People who hike and rock climb have a high risk for lightning strikes. In mountain terrain, even an indirect lightning strike that extends into a shock-wave or that causes abrupt muscle contraction can lead to severe injuries secondary to fall or stumble. Rock climbers were described to have fallen off a wall and have been injured or died because of severe accidents associated with high-energy impact [2]. In the present study, two-thirds of patients survived the lightning strike with mild injuries Table 1.) In a review, Zafren et al. comment on the lightning hazard during outdoor activities in mostly temperate remote areas and also state that lightning accidents often result in only mild injuries [2]. Typical injuries after a lightning strike are burns to the skin. Due to the extremely short duration of the electric impulse and the surface effect, burns are typically of first and second degree.

Table 1 Injury suffered when hit by lightning. Mild injuries included closed fractures, open wounds without hemodynamically relevant bleeding, arrhythmia or paraesthesia

The surface effect describes the phenomenon that the main part of the lightning current is transmitted along the body surface. The high electric resistance of the skin causes a significant drop in voltage and explains why lightning strikes can be survived [18]. The degree of injury depends on the electric current of the lightning strike and the duration of the impact. Patient-related factors are the condition of the contacted surface (i.e. thickness and humidity of the skin) and the path the electric current takes through the body.

Zafren et al. state that for hikers and mountaineers, it may be particularly difficult to find a safe place in the wilderness and conclude that lightning injuries are largely avoidable. These findings are comparable to our and other similar studies [2]. Weichenthal et al. conducted a study in the US national parks and demonstrated that there are insufficient levels of awareness, for instance lightning safety awareness was higher in regular national park visitors than individuals from the metropolitan community [19].
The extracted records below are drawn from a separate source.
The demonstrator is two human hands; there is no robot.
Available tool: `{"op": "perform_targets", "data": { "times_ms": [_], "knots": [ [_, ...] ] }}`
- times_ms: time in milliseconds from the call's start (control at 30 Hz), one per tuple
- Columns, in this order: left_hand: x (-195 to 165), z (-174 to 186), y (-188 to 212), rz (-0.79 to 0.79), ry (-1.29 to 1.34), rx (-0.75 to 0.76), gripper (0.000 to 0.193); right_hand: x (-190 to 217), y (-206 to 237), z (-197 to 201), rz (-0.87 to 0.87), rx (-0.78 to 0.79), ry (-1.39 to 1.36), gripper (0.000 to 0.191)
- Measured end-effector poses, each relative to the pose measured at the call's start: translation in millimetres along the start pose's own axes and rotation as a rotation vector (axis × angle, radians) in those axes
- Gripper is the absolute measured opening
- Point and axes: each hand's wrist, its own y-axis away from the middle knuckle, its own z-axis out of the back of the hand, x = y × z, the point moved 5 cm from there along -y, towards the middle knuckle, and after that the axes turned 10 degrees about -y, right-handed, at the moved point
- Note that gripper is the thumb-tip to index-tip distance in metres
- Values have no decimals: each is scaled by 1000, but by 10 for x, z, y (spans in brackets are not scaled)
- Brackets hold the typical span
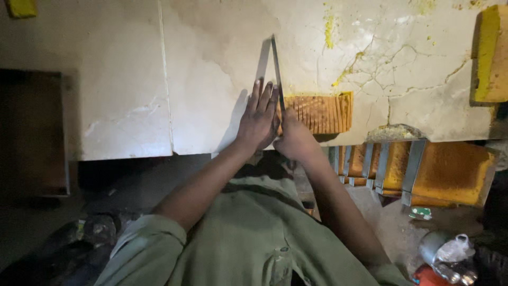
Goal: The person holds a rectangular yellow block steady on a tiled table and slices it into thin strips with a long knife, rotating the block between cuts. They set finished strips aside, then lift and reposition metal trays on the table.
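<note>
The left hand point(257, 117) lay flat, fingers spread and pressed against the side of a long thin dark metal blade point(277, 71) that stood on edge on the pale cracked stone surface point(211, 63). The right hand point(295, 139) was closed around the near end of that blade, just beside the left. Touching the blade's right side lay a flat orange-brown slab scored into narrow parallel strips point(320, 113), near the front edge of the surface. To cut well here, the blade probably needed to stay upright and parallel to the earlier score lines, with the left palm steadying it and fingertips kept clear of the edge, while the right hand gave even downward pressure. Below the edge, more orange blocks sat between upright grey metal dividers point(413, 169), and a yellow-edged block point(489, 53) rested at the far right
</note>
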Motion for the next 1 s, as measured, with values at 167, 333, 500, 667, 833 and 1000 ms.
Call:
{"op": "perform_targets", "data": {
  "times_ms": [167, 333, 500, 667, 833, 1000],
  "knots": [
    [3, -89, 20, 21, -61, -20, 71, -25, 933, -124, -156, 168, 51, 94],
    [21, -183, 2, 6, -33, -15, 73, -591, 1395, -540, -270, 255, -17, 81],
    [40, -58, 5, 9, 15, -24, 77, -674, 505, -607, -141, 68, 56, 87],
    [96, 48, -5, -23, 33, 2, 73, -144, -71, -135, 105, -24, -20, 67],
    [117, -18, 62, -21, 91, -117, 67, 15, 793, -198, -104, 133, 3, 66],
    [146, -193, 70, -9, 125, -74, 71, -537, 1399, -548, -137, 214, -87, 75]
  ]
}}
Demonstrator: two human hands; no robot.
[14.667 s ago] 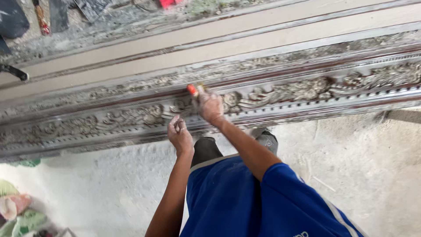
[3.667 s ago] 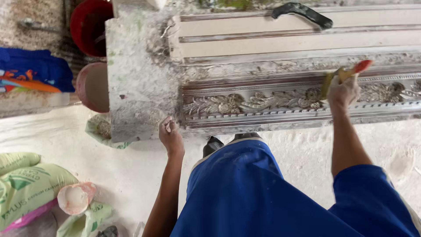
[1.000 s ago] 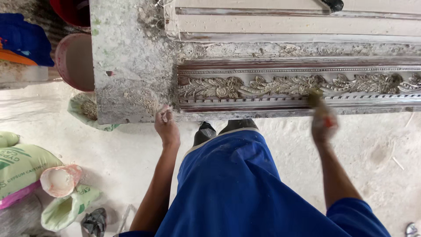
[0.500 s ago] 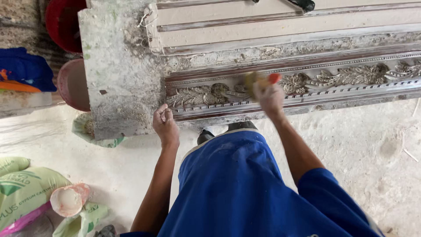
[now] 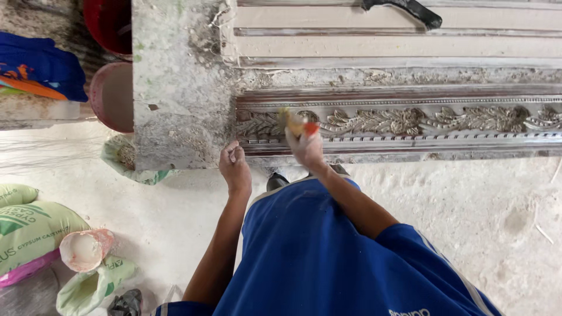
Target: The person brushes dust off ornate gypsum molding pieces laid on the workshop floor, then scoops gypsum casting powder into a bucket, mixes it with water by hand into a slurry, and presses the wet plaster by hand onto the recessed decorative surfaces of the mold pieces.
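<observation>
A long grey mould (image 5: 410,120) with a carved leaf pattern lies across the workbench in front of me. My right hand (image 5: 305,147) grips a small brush (image 5: 295,122) with a yellow and red handle; its bristles touch the carved band near the mould's left end. My left hand (image 5: 234,168) rests as a loose fist on the front edge of the mould, just left of the right hand. It seems to pinch something small, which I cannot make out. I wear blue clothing.
The rough grey bench end (image 5: 175,88) juts out at left. Two reddish buckets (image 5: 111,96) stand behind it. Green sacks (image 5: 29,225) and a small pink cup (image 5: 86,248) lie on the white dusty floor at lower left. A black-handled tool (image 5: 404,9) lies at the top.
My right hand has swept the brush leftwards along the carved band, from the right part to the mould's left end. The left hand has stayed on the front edge.
</observation>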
In 2001 Burtscher M. et al. stated that about 10 million hikers and skiers are present annually in the mountains of Austria and about 40 million in the whole European Alps. The number of tourist night stops increased approximately 27% from 2001 to 2017. We conclude that approximately 12.7 million people are active in the Austrian mountains per year (the numbers split almost equally between summer and winter). With about 6.35 million people in the mountains in summer time and 64 persons hit by lightning in ten years (6.4/year) we assume a relative risk of about 1:1 million to be hit as an individual per year. The probability to be lethally hit by lightning is less than 1:16 million in summer and less than 1:30 million all year round.

The survival rate in our study (93.8%) was exceptionally high, while two other studies reported an average survival rate of only 70% [2, 12]. The reasons for the low mortality amongst those who were struck by lightning remain hypothetical. First, mountaineers are on average more informed than the urban or rural population. They may be more aware of situations, which incur a high risk of death in case of a lightning strike, e.g. seeking cover under a tree, carrying metal gear. Second, they may limit the impact of a lightning strike on their body by adopting the single-contact position and by wearing outdoor clothing which may keep the electrical current flow on the outside of the body instead of flowing through the vulnerable heart and thereby causing cardiac arrest.
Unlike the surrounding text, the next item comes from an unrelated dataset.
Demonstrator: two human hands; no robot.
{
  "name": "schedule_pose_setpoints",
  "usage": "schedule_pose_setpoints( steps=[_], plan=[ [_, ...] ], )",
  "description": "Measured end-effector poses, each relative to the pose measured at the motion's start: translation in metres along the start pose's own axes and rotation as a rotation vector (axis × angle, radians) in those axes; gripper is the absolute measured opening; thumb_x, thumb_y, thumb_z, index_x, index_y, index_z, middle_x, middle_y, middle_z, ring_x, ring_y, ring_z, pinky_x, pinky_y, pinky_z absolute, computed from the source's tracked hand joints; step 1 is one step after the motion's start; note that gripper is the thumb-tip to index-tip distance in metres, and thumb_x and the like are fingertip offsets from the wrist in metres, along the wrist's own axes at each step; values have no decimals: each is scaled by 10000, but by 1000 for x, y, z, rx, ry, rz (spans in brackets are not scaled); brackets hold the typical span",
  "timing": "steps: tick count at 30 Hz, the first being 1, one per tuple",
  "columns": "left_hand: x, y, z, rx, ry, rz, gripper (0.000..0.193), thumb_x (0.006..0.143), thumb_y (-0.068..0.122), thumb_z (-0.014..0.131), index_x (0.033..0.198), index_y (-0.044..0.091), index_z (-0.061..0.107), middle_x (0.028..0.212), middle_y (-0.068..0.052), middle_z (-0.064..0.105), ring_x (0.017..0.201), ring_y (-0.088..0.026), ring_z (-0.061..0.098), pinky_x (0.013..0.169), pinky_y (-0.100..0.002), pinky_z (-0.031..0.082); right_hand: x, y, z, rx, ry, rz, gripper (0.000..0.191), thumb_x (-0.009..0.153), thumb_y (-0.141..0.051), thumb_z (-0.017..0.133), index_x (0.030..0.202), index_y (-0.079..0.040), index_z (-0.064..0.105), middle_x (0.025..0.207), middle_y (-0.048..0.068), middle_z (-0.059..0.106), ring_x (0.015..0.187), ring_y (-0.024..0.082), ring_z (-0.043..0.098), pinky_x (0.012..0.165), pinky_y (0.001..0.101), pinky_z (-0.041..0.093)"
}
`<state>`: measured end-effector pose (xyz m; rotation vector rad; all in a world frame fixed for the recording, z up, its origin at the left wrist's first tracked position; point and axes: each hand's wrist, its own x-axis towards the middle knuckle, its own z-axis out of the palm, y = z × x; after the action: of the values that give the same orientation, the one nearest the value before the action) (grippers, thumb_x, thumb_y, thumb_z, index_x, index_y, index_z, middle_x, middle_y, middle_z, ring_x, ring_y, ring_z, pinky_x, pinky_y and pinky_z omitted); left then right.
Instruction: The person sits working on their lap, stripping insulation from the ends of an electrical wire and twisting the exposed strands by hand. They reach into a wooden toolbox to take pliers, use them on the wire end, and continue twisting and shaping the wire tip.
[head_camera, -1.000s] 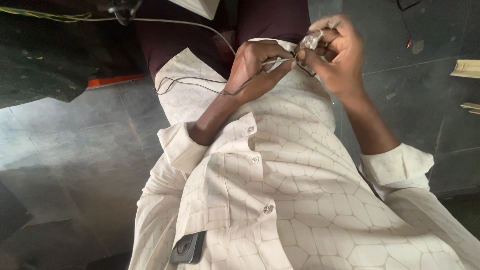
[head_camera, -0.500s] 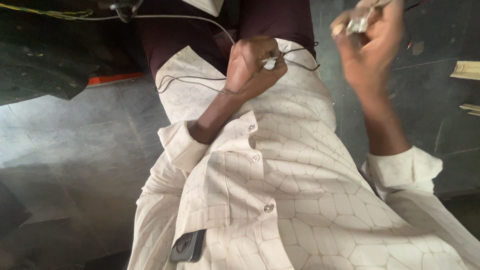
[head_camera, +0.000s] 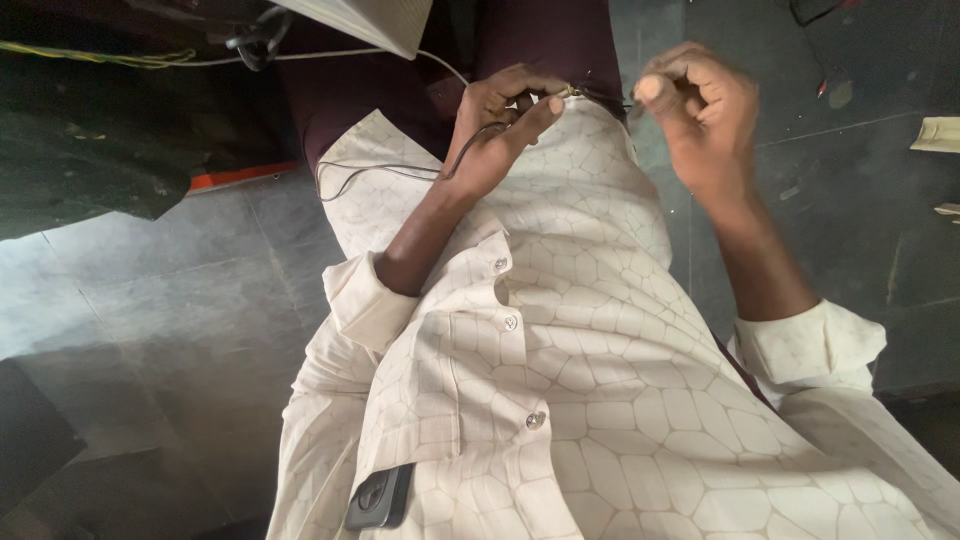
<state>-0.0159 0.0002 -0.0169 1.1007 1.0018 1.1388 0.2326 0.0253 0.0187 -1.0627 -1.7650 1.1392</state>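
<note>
My left hand (head_camera: 500, 125) rests against my cream patterned shirt (head_camera: 600, 330) at waist height. It pinches a thin dark wire (head_camera: 345, 180) and a small metal tip (head_camera: 572, 92) between thumb and forefinger. The wire loops away to the left over the shirt hem. My right hand (head_camera: 700, 115) hovers just right of it with its fingers curled tight. A short dark strand runs from the metal tip into its pinch. Whether anything else is in that fist is hidden.
A dark phone (head_camera: 380, 497) sticks out of my shirt pocket. A pale ribbed box (head_camera: 370, 18) and a white cable (head_camera: 300, 55) lie beyond my maroon trousers (head_camera: 540, 40). An orange strip (head_camera: 240, 178) sits left, paper scraps (head_camera: 940, 135) right, on grey floor tiles.
Half a second ago my right hand had swung up and to the right with a small pale piece; it has since come back down close to the left hand, which stayed put.
</note>
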Motion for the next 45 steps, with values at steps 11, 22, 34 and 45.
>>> schedule_pose_setpoints(
  steps=[11,22,34,45],
  plan=[
    [1,-13,-7,-319,-115,30,103,1052,69,698,1139,22,669,1090,-90,749,1042,-133,683,936,-290,544,7,-18,10,-64,-35,11,325,1068,-254,683,1126,42,561,912,16,625,757,68,577,644,220,469],
    [0,0,-5,-415,-139,30,103,1054,59,663,1143,8,653,1046,-114,727,1013,-173,739,961,-403,671,11,-10,7,-436,-70,-376,190,939,163,649,1069,31,694,1025,152,694,895,258,681,763,341,538],
    [-1,3,-3,-356,-64,102,77,1008,-33,683,1077,-47,651,1443,-174,535,1072,-209,748,987,-374,647,-5,-9,25,-390,-49,-336,307,940,-131,889,1130,18,700,1030,120,633,901,191,620,726,338,516],
    [-1,-4,-3,-317,-97,109,86,1010,-10,737,1038,-15,656,1056,-88,706,821,-67,645,709,-229,553,5,-3,10,-420,37,-309,202,1097,-205,760,1071,-6,747,997,102,632,925,207,588,815,341,451]
  ],
)
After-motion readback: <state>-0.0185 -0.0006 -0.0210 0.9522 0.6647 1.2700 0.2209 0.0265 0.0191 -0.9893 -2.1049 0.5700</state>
We assume that our low mortality rate as compared to other studies was due to individual persons or groups of only a few people being involved in the lightning events. Maybe this reflects the fact that mountaineers and climbers rarely appear in large groups and usually keep a distance from each other. Therefore, the risk for a mass-casualty incident second to lightning is rarely found in the mountains [20].

Only one fatal lightning strike occurred while doing forest work, although rural or agricultural work is one of the biggest risk factors for fatal lightning accidents. We therefore conclude that the mortality rate of the analysed population can hardly be compared to that of previous studies.

All four deceased persons were already dead by the time the rescue team arrived. Therefore, a direct lightning strike must be assumed. Three of the four lethal injuries occurred in densely forested areas. Trees, like similar shelters (e.g. pavilion, rain shelter and tent) do not provide adequate protection from lightning and may even attract a lightning strike [21, 22]. Similarly, other studies reported that nearly all fatalities occurred while the victims were in open terrain, with the majority occurring under trees. A great number of lightning accidents involved people who sought protection from the storm under “shelters” that provide no protection from lightning [22, 23].

Finally, people who indulge in mountaineering tend to lead a healthier lifestyle, which also may cause less cardiac vulnerability and less susceptibility towards ventricular fibrillation or other arrhythmias. Lightning strikes are an exceptional form of electrocution because of their extremely high amperage of up to 100.000 A [3, 4], high voltage of about 0.3–2.2 million volts [24,25,26] and extremely short conduction time of 0.02–100 milliseconds [3, 25, 26], which, taken together, result in very high temperatures of 25.000 °C - 30.000 °C. The most common cause of death is cardiac arrest due to ventricular fibrillation and subsequent asystole [27, 28].

Unfortunately, bystander CPR was not performed in any incident. The reasons for this are not evident. The continuous current can paralyze the respiratory centre of the brain, cause prolonged apnoea and lead to secondary hypoxia and cardiac arrest. To resolve this life-threatening situation, continuous and prolonged cardiopulmonary resuscitation must be performed. If multiple persons are struck by lightning, contrary to the rules for triage in the case of a non-lightning accident, priority is given to the person without vital functions [29, 30]. Davis et al. and the Wilderness Medical Society provided practice guidelines for treatment in 2012 and gave an update on this topic in 2014, here they advise to seek shelter once thunder can be heard, avoid ridgelines or summits. They also advise people to take the lightning position, which is a position that involves sitting or crouching with knees and feet close together to create only one point of contact with the ground [31, 32].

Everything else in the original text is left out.